Retour sur les élections italiennes de 2008

Les élections législatives italiennes de 2008 se sont tenues après que le gouvernement de centre-gauche de Romano Prodi a perdu un vote de confiance au Sénat. Les élections se sont terminées par une victoire nette de la coalition de droite formée par le Peuple de la Liberté de Silvio Berlusconi, la Ligue du Nord d’Umberto Bossi et le Mouvement pour les Autonomies. Obtenant près de 47% des voix, la coalition a obtenu une confortable majorité dans les deux chambres du parlement, permettant à Silvio Berlusconi de redevenir Président du Conseil.

A gauche, les sociaux-démocrates du Parti Démocrate et les sociaux-libéraux de l’Italie des Valeurs n’ont pas démérité, mais l’extrême-gauche – pourtant historiquement forte en Italie – n’a pas obtenu le quorum et n’est depuis lors plus représentée au parlement.

Le gouvernement de Silvio Berlusconi tiendra plus de trois ans avant que, miné par les scandales, les défections toujours plus nombreuses et les difficultés financières du pays, il doive céder sa place à un gouvernement de technocrates placé sous la direction de Mario Monti.

Forces en présence

La coalition « Italie. Bien commun » emmenée par Pier Luigi Bersani, le président du Parti démocrate (PD, social-démocrate) est en tête dans tous les sondages depuis des mois. Elle comprend, outre le Parti démocrate, différentes formations de gauche et d’extrême-gauche, ainsi que le Parti populaire du Tyrol du Sud (régionaliste, conservateur) et deux ou trois petits partis centristes.

En deuxième position dans les sondages, la coalition de centre-droite emmenée par l’infatigable Silvio Berlusconi, qui avait pourtant annoncé qu’il ne jouerait pas ce rôle-là il y a quelques mois. Cette coalition comprend le Peuple de la liberté (PdL, conservateur) de Silvio Berlusconi, la Ligue du Nord (droite populiste), le Parti des retraités et différents partis politiques de droite et d’extrême-droite.

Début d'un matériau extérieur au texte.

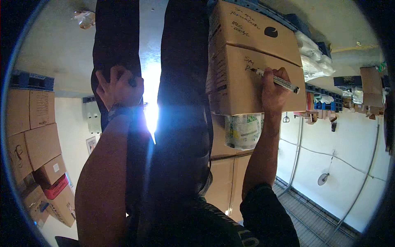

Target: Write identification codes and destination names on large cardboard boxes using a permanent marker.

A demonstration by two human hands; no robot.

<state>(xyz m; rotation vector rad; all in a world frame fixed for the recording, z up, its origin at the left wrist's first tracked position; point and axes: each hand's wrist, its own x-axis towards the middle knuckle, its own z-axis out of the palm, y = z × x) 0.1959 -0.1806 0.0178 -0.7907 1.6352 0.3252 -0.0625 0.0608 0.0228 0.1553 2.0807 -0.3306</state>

Signe de la faiblesse des partis politiques italiens traditionnels, ce n’est pas une formation traditionnelle qui occupe la troisième place dans les sondages, mais le Mouvement 5 étoiles de l’humoriste Beppe Grillo. Ce parti, au programme relativement flou, a remporté d’importants succès aux élections locales du début de l’année 2012, conquérant notamment la mairie de Parme. Il est régulièrement crédité de scores allant de dix à quinze pour-cents des voix.

En quatrième position seulement vient la coalition Avec Monti pour l’Italie, une coalition centriste regroupant l’Union du Centre (UDC, démocrate-chrétien), le parti Futur et Liberté (conservateur) de Gianfranco Fini et le Choix civique, parti politique fondé en janvier 2013 par Mario Monti lui-même.

Enfin, en cinquième position, créditée d’environ cinq pour-cents des intentions de vote, la Révolution civile. Cette liste unitaire comprend les sociaux-libéraux de l’Italie des Valeurs (IdV), ainsi que le Parti des communistes italiens, le Mouvement orange (social-démocrate), le Parti de la refondation communiste et les Verts.